■ The task
Restate all the data exactly, so that each line is the same as before.

■ Stored data
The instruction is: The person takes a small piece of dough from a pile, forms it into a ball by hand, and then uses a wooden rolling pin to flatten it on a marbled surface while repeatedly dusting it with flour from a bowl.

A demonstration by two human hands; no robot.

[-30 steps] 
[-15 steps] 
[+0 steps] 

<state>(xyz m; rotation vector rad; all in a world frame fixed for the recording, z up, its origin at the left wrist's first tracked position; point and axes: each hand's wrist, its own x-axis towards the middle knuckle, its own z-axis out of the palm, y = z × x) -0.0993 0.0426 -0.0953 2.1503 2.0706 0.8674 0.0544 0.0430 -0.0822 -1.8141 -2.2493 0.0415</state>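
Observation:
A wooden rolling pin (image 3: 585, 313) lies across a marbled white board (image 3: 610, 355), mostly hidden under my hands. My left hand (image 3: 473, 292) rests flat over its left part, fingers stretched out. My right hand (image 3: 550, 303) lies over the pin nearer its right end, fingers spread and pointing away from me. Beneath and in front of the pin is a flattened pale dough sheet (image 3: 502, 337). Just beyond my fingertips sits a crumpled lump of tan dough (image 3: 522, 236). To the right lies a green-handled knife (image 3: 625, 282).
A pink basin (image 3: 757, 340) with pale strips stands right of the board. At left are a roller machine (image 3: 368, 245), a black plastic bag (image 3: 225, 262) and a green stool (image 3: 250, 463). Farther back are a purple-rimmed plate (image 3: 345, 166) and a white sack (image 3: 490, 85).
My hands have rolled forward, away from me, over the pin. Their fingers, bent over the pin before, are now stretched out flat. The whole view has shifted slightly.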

■ Problem solution
The instruction is: The person takes a small piece of dough from a pile, forms it into a ball by hand, and then uses a wooden rolling pin to flatten it on a marbled surface while repeatedly dusting it with flour from a bowl.

A demonstration by two human hands; no robot.

[-30 steps] 
[-15 steps] 
[+0 steps] 

<state>(xyz m; rotation vector rad; all in a world frame fixed for the recording, z up, its origin at the left wrist's first tracked position; point and axes: each hand's wrist, its own x-axis towards the middle knuckle, its own z-axis out of the palm, y = z × x) -0.0993 0.0426 -0.0953 2.1503 2.0706 0.8674 0.0544 0.0430 -0.0822 -1.8141 -2.2493 0.0415</state>
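Observation:
A wooden rolling pin (image 3: 585, 313) lies across a marbled white board (image 3: 610, 355), mostly hidden under my hands. My left hand (image 3: 473, 292) rests flat over its left part, fingers stretched out. My right hand (image 3: 550, 303) lies over the pin nearer its right end, fingers spread and pointing away from me. Beneath and in front of the pin is a flattened pale dough sheet (image 3: 502, 337). Just beyond my fingertips sits a crumpled lump of tan dough (image 3: 522, 236). To the right lies a green-handled knife (image 3: 625, 282).
A pink basin (image 3: 757, 340) with pale strips stands right of the board. At left are a roller machine (image 3: 368, 245), a black plastic bag (image 3: 225, 262) and a green stool (image 3: 250, 463). Farther back are a purple-rimmed plate (image 3: 345, 166) and a white sack (image 3: 490, 85).
My hands have rolled forward, away from me, over the pin. Their fingers, bent over the pin before, are now stretched out flat. The whole view has shifted slightly.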

The output above is the complete answer.